▶ [WHAT THE EXERCISE ASKS] With the images removed, return every line below exactly as it reads.

▶ [DATASET EXTRACT]
_ _ _ _ _ _ _

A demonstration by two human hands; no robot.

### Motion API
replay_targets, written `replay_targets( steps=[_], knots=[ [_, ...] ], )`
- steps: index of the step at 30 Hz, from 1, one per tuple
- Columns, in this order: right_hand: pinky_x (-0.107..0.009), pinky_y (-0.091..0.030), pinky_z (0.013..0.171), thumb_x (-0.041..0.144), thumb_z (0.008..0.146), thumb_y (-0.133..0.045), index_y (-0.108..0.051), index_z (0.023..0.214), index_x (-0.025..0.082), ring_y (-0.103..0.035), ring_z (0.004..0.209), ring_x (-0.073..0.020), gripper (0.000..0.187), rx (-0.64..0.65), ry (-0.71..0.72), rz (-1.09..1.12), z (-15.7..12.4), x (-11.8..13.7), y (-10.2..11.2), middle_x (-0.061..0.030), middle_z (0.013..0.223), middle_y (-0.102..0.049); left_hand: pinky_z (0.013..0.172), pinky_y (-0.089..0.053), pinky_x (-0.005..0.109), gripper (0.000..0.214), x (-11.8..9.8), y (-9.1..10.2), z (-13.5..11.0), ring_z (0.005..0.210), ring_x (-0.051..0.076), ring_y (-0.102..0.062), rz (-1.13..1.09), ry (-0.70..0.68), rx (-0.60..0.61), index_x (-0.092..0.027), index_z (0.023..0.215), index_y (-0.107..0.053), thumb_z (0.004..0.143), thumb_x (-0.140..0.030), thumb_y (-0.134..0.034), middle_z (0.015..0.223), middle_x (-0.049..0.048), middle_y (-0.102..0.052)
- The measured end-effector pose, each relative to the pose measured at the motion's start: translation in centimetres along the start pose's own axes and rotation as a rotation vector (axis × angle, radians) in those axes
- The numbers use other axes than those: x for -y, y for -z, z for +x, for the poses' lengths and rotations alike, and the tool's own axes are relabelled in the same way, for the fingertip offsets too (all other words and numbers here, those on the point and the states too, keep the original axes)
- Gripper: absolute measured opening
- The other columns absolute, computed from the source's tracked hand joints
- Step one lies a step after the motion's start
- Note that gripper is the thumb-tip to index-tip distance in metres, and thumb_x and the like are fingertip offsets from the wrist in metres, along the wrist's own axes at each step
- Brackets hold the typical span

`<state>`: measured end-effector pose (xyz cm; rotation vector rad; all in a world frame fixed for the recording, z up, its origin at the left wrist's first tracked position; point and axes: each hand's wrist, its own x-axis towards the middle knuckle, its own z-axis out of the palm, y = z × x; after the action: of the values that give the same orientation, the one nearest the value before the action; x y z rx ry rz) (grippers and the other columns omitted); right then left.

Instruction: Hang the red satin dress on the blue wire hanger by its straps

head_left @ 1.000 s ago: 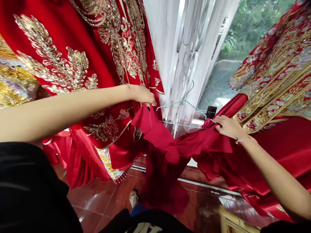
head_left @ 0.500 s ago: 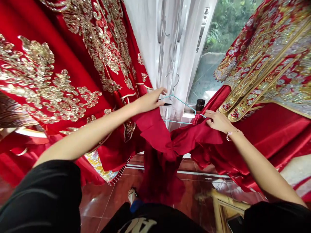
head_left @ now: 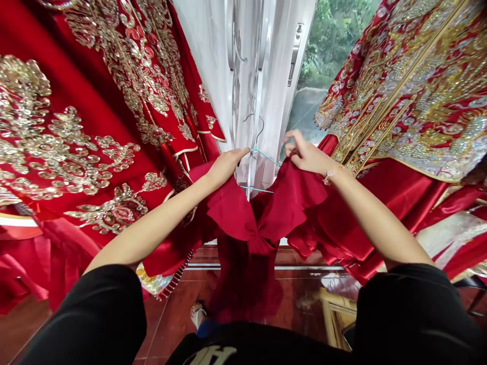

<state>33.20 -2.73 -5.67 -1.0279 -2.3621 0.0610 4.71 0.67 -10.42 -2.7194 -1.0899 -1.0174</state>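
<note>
Here we go: black sleeves [head_left: 83, 314] fill the bottom of the view, two bare arms reach out ahead, and the big change is that the hands have closed in! The left hand [head_left: 226, 166] and the right hand [head_left: 306, 157] now sit almost level, just apart, with the top of the hanger between them. A moment ago the right one was lower and further out. Its fingers are curled over the upper edge of the red satin dress [head_left: 243, 274], pinching the cloth up high, with a thin bracelet [head_left: 329, 176] at the wrist. The left hand lies flatter at the top of the cloth, fingers stretched toward the hanger. Is it gripping? Can't tell from here!

The dress hangs right between the arms, its two flared sleeves spread left and right from a gathered fold in the middle, the skirt dropping toward the floor. Just behind it is the pale blue wire hanger [head_left: 264, 157], hook up, its lower bar showing beneath the hands.

Down below, a sandalled foot [head_left: 197, 314] on glossy red-brown floor tiles [head_left: 175, 319], and a bamboo chair frame [head_left: 335, 314]. Further out, gold-sequinned red gowns [head_left: 95, 126] and [head_left: 418, 91] flank a sheer white curtain [head_left: 201, 45], with greenery [head_left: 331, 40] through the window.
</note>
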Motion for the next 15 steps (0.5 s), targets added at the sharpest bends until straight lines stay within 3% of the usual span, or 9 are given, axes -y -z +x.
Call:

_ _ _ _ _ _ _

▶ [YOUR SOLUTION]
A demonstration by two human hands; no robot.

### Motion API
replay_targets, written `replay_targets( steps=[_], knots=[ [_, ...] ], )`
- steps: index of the step at 30 Hz, from 1, one per tuple
- Columns, in this order: right_hand: pinky_x (-0.107..0.009), pinky_y (-0.091..0.030), pinky_z (0.013..0.171), thumb_x (-0.041..0.144), thumb_z (0.008..0.146), thumb_y (-0.133..0.045), index_y (-0.108..0.051), index_z (0.023..0.214), index_x (-0.025..0.082), ring_y (-0.103..0.035), ring_z (0.004..0.209), ring_x (-0.073..0.020), gripper (0.000..0.187), rx (-0.64..0.65), ry (-0.71..0.72), rz (-1.09..1.12), z (-15.7..12.4), x (-11.8..13.7), y (-10.2..11.2), middle_x (-0.061..0.030), middle_z (0.013..0.223), middle_y (-0.102..0.049); left_hand: pinky_z (0.013..0.172), pinky_y (-0.089..0.053), pinky_x (-0.005..0.109), gripper (0.000..0.214), x (-11.8..9.8), y (-9.1..10.2), z (-13.5..11.0), ring_z (0.005..0.210), ring_x (-0.051..0.076), ring_y (-0.102..0.062), rz (-1.13..1.09), ry (-0.70..0.68), rx (-0.60..0.61), index_x (-0.092..0.027), index_z (0.023..0.215), index_y (-0.107..0.053), thumb_z (0.004..0.143), thumb_x (-0.140..0.030), thumb_y (-0.134..0.034), middle_z (0.015..0.223), middle_x (-0.049..0.048), middle_y (-0.102..0.052)
- The measured end-effector pose, each relative to the pose measured at the motion's start: translation in centimetres along the start pose's own axes and rotation as a rotation vector (axis × angle, radians) in those axes
- The numbers use other axes than those: x for -y, y for -z, z for +x, for the poses' lengths and rotations alike, and the tool's own axes are relabelled in the same way, for the fingertip offsets too (all other words and numbers here, those on the point and the states too, keep the original axes)
- Gripper: absolute measured opening
- The other columns absolute, computed from the source's tracked hand joints
- Step one lies a step after the motion's start
- Note that gripper is the thumb-tip to index-tip distance in metres, and thumb_x and the like are fingertip offsets from the wrist in metres, along the wrist's own axes at each step
- Brackets hold the typical span

`<state>`: measured end-effector pose (xyz cm; rotation vector rad; all in a world frame fixed for the recording, z up, its origin at the left wrist's first tracked position; point and axes: each hand's wrist, its own x-axis towards the middle knuckle, its own z-axis out of the palm, y = z × x; after the action: of the values that give the same orientation, the one nearest the value before the action; x y z rx ry rz) (grippers and the other columns omitted); right then left.

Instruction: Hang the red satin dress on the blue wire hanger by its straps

head_left @ 1.000 s ago: 
head_left @ 0.500 s ago: 
head_left @ now: 

<state>33.20 -2.73 -5.67 -1.0279 -2.3621 0.0610 4.71 0.67 -10.42 -2.7194 -1.0899 -1.0174</state>
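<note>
Here we go: black sleeves [head_left: 83, 314] fill the bottom of the view, two bare arms reach out ahead, and the big change is that the hands have closed in! The left hand [head_left: 226, 166] and the right hand [head_left: 306, 157] now sit almost level, just apart, with the top of the hanger between them. A moment ago the right one was lower and further out. Its fingers are curled over the upper edge of the red satin dress [head_left: 243, 274], pinching the cloth up high, with a thin bracelet [head_left: 329, 176] at the wrist. The left hand lies flatter at the top of the cloth, fingers stretched toward the hanger. Is it gripping? Can't tell from here!

The dress hangs right between the arms, its two flared sleeves spread left and right from a gathered fold in the middle, the skirt dropping toward the floor. Just behind it is the pale blue wire hanger [head_left: 264, 157], hook up, its lower bar showing beneath the hands.

Down below, a sandalled foot [head_left: 197, 314] on glossy red-brown floor tiles [head_left: 175, 319], and a bamboo chair frame [head_left: 335, 314]. Further out, gold-sequinned red gowns [head_left: 95, 126] and [head_left: 418, 91] flank a sheer white curtain [head_left: 201, 45], with greenery [head_left: 331, 40] through the window.
</note>
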Motion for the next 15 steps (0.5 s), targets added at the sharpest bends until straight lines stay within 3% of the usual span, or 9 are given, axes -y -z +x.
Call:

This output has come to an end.